▸ **Data segment**:
______

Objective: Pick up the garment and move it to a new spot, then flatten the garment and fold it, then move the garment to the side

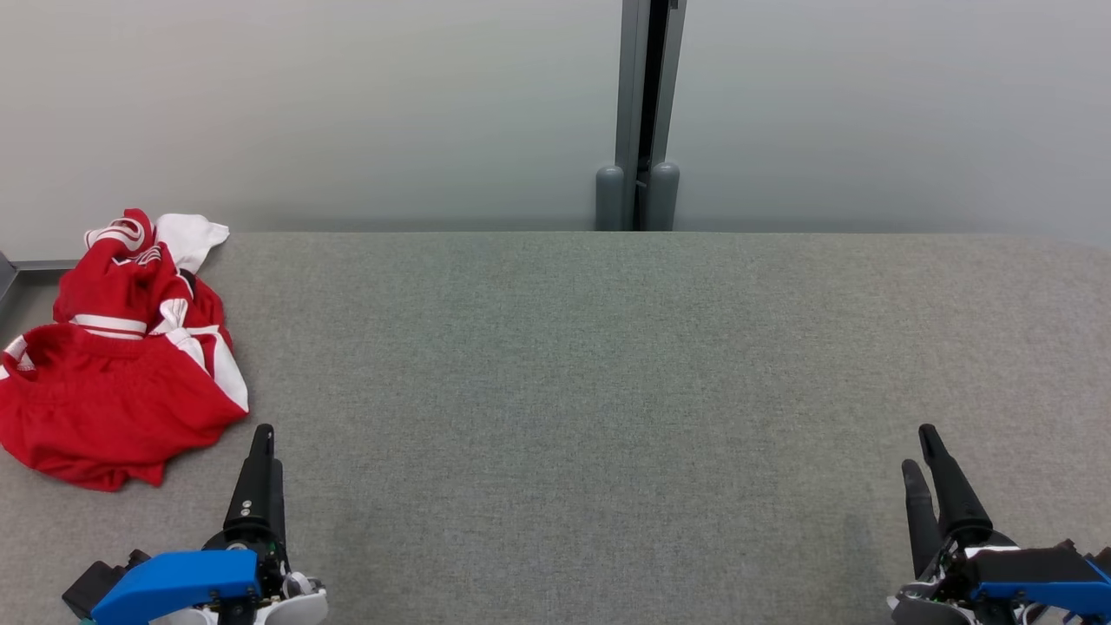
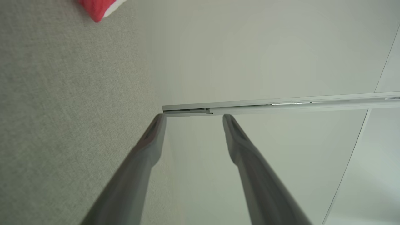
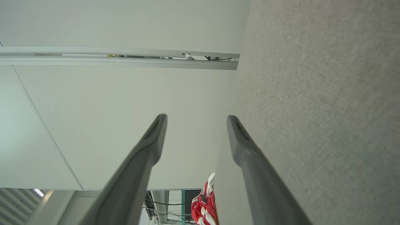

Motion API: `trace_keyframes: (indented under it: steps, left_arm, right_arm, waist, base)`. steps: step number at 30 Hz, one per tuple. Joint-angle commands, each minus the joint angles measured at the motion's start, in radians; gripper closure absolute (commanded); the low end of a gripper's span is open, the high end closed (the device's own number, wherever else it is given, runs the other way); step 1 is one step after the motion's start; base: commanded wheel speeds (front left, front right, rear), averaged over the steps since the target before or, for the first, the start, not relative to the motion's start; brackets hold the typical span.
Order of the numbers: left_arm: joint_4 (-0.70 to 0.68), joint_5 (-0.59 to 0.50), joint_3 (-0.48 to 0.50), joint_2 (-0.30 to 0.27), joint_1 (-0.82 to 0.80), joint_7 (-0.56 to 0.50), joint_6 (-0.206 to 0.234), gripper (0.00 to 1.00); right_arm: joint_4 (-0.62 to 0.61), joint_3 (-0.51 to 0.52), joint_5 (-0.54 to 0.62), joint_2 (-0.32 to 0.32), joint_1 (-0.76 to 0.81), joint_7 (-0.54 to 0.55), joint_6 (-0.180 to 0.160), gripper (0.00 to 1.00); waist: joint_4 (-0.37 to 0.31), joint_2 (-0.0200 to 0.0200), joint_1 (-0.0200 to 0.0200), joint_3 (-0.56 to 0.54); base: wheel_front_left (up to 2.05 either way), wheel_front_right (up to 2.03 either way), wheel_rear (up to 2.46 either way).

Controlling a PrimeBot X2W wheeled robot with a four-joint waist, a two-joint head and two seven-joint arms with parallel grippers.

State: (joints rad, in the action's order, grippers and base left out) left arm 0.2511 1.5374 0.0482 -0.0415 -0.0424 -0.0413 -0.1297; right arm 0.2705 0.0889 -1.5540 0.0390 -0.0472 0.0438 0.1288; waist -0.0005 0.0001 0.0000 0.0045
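The garment is red with white stripes and lies crumpled at the far left of the grey table. A corner of the garment shows at the top of the left wrist view, and the garment is small at the bottom of the right wrist view. My left gripper hovers near the front left, just right of the garment's lower edge, apart from it. Its fingers stand open and empty. At the front right my right gripper is open too, with nothing between its fingers.
A pale wall panel runs behind the table, with a grey vertical post at its middle. The table's far edge meets that wall. The felt surface spreads wide between the two grippers.
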Motion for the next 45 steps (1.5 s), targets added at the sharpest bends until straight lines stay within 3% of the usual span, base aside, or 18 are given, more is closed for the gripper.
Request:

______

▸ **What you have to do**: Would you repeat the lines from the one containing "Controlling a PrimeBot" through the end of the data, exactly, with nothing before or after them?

▸ **Your solution**:
Controlling a PrimeBot X2W wheeled robot with a four-joint waist, a two-joint head and two seven-joint arms with parallel grippers.

State: (joints rad, in the action's order, grippers and base left out) left arm 0.2511 1.5374 0.0482 -0.0415 -0.0424 -0.0413 -0.1297; right arm 0.2705 0.0889 -1.5540 0.0390 -0.0472 0.0438 0.1288; waist -0.0005 0.0001 0.0000 0.0045
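The garment is red with white stripes and lies crumpled at the far left of the grey table. A corner of the garment shows at the top of the left wrist view, and the garment is small at the bottom of the right wrist view. My left gripper hovers near the front left, just right of the garment's lower edge, apart from it. Its fingers stand open and empty. At the front right my right gripper is open too, with nothing between its fingers.
A pale wall panel runs behind the table, with a grey vertical post at its middle. The table's far edge meets that wall. The felt surface spreads wide between the two grippers.
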Motion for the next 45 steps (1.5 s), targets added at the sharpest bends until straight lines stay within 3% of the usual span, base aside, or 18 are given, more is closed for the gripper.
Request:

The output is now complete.